In the Middle East, democracy is something that some other nations do, and is at best (from our perspective) (and, imo) imperfectly understood. I suspect it *is* mostly understood in terms of "majority rule" - if I am part of the majority and my party wins the right to run the government, we can pass laws against the minority, we can do things against the minority, because this is a "democracy" and that's the way the vote went. The ideal of democracy is a whole lot more than voting, and one of the key factors in whether a nation is a democracy is not whether its citizens can have honest elections and choose the people that make up their government, but whether that government is required to follow certain basic rules no matter who won the election and whether the system of that nation requires protection for minorities and for peaceful dissenters. And building that kind of government takes years, decades. It doesn't come simply with voting. Look at Palestine, where people voted (at least partly on the basis of throwing out corrupt politicians and leaders) to make Hamas the ruling party. Hamas has a sufficiently large majority that it doesn't need to work at setting up a coalition government - and Hamas is the party that has supported the suicide bombers and other attacks on Israel and that has as a basic tenet that Israel should be overthrown and all the Jews thrown out of that region of the world.
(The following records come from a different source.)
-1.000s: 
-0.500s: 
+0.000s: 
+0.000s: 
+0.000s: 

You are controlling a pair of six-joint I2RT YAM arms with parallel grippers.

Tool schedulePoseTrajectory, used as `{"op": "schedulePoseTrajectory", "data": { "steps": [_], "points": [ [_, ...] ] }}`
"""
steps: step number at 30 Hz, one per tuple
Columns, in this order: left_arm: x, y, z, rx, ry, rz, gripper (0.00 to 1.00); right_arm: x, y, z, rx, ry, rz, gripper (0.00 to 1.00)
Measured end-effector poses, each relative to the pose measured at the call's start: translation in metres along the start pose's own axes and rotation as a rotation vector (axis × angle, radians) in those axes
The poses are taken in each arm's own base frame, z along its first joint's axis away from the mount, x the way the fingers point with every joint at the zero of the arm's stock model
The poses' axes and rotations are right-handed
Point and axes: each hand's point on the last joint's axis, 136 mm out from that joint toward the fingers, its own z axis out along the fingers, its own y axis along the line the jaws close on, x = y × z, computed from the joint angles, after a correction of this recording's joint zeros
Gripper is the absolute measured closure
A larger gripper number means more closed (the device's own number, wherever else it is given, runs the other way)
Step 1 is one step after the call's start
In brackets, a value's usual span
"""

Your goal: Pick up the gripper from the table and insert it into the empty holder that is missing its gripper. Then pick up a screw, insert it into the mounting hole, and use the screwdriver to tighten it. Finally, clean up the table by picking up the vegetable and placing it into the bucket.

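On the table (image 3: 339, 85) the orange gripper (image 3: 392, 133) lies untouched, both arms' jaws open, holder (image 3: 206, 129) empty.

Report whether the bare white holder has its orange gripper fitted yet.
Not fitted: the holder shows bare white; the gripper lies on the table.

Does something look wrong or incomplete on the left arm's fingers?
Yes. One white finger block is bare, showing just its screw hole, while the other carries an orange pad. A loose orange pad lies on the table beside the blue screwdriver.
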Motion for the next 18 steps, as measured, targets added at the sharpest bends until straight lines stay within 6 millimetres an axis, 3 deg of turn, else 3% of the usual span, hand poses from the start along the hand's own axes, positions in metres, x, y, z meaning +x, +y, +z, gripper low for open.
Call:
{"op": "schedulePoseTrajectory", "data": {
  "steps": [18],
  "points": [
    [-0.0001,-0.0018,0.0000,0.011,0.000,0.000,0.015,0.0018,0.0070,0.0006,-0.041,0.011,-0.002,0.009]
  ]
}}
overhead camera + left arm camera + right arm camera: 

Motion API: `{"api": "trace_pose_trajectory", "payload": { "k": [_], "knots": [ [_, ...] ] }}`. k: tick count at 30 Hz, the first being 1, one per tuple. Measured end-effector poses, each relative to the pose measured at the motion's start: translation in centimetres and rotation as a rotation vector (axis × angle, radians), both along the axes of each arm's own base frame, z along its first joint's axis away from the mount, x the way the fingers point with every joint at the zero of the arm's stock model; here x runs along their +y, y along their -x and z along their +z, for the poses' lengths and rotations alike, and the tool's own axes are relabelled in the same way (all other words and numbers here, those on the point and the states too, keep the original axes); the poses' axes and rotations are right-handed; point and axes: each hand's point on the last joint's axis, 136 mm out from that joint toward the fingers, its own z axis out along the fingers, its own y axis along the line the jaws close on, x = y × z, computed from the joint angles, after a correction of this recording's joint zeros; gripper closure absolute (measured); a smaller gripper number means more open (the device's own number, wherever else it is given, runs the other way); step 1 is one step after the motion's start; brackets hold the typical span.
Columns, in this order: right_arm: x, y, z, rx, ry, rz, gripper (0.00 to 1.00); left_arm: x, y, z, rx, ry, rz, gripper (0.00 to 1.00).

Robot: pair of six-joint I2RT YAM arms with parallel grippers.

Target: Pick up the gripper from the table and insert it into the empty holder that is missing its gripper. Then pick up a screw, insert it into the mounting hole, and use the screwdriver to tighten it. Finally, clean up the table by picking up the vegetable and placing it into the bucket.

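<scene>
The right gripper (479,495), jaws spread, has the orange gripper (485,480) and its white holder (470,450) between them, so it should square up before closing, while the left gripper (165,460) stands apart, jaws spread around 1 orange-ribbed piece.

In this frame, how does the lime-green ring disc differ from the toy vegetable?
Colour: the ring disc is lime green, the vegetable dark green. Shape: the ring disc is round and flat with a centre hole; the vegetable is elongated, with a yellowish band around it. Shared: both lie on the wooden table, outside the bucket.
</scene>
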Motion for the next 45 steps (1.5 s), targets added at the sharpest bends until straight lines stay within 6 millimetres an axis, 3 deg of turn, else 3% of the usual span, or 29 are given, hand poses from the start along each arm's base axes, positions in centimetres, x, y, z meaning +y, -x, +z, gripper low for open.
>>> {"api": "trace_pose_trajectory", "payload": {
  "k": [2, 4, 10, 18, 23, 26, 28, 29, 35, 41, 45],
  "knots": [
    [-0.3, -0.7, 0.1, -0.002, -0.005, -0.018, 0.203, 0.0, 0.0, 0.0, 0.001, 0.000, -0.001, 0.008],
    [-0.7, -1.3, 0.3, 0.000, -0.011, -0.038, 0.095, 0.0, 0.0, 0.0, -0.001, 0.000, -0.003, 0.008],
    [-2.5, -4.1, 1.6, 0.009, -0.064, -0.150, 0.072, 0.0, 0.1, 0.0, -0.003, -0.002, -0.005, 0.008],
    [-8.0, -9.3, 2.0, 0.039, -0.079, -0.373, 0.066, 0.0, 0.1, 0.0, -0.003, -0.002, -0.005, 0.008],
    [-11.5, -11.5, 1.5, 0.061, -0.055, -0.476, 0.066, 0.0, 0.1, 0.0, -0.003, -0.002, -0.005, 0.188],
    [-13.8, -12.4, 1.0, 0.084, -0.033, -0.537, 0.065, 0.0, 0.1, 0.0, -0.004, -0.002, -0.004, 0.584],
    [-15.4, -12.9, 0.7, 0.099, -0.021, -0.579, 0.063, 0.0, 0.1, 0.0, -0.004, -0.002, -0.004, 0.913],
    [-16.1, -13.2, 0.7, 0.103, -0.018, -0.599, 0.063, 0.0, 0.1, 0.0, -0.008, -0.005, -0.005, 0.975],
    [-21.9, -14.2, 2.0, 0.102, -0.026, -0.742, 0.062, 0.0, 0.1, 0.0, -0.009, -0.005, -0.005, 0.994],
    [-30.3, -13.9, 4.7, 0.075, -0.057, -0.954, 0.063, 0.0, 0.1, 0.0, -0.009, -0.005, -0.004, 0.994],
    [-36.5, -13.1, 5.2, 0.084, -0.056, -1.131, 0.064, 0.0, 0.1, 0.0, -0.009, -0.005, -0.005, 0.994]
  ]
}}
But heck, they had an election and its "democracy". Our government has said it won't deal with Hamas - but Hamas is the legitimately elected governing party of Palestine. So here we are, refusing to recognize a democratically elected government in Palestine (and in Venezuala, by the way), while forcing democracy on Iraq. Doesn't seem terribly consistent to me.

Someone, I don't remember who, said "Democracy imposed from without is the worst form of tyrrany". I think what this means is that until/unless a people work out for themselves (a) what self-government means (which is really what democracy is) and (b) work out how they want to achieve it, imposing democracy on them is forcing them to live with a form of government and in a system they didn't choose and don't want (which is hardly democracy).

We'll never know if, left to themselves, the Iraqis would have chosen a democratic, or quasi-democratic form of government after Hussein stopped ruling (which was inevitable, whether by natural death, assassination, or revolution), or whether they would have chosen (or been forced to choose) a theocracy, or even a monarchy. We have decided what their form of government should be, without the years and years of training and education (and physical protection for dissenters and minorities) it takes to participate in and run this form of government. And I'm afraid that they and we will pay a high price for this.

By Hlgmom on Tuesday, February 7, 2006 - 12:41 pm:

Wow Ginny! I am often moved by your "pieces" and could not agree more with this one! I lurk more than I post, especially in the debate board as I do not always trust myself not to get too emotional about certain topics!
This war is emotional to everyone and it is hard to swallow what we are doing over there. Thanks for stating it so well!

By Crystal915 on Tuesday, February 7, 2006 - 01:28 pm:

I'll say again, not everything the media prints of servicemember's opinions is their TRUE feelings. They are not permitted to express certain dissenting opinions, with risk of serious punishment.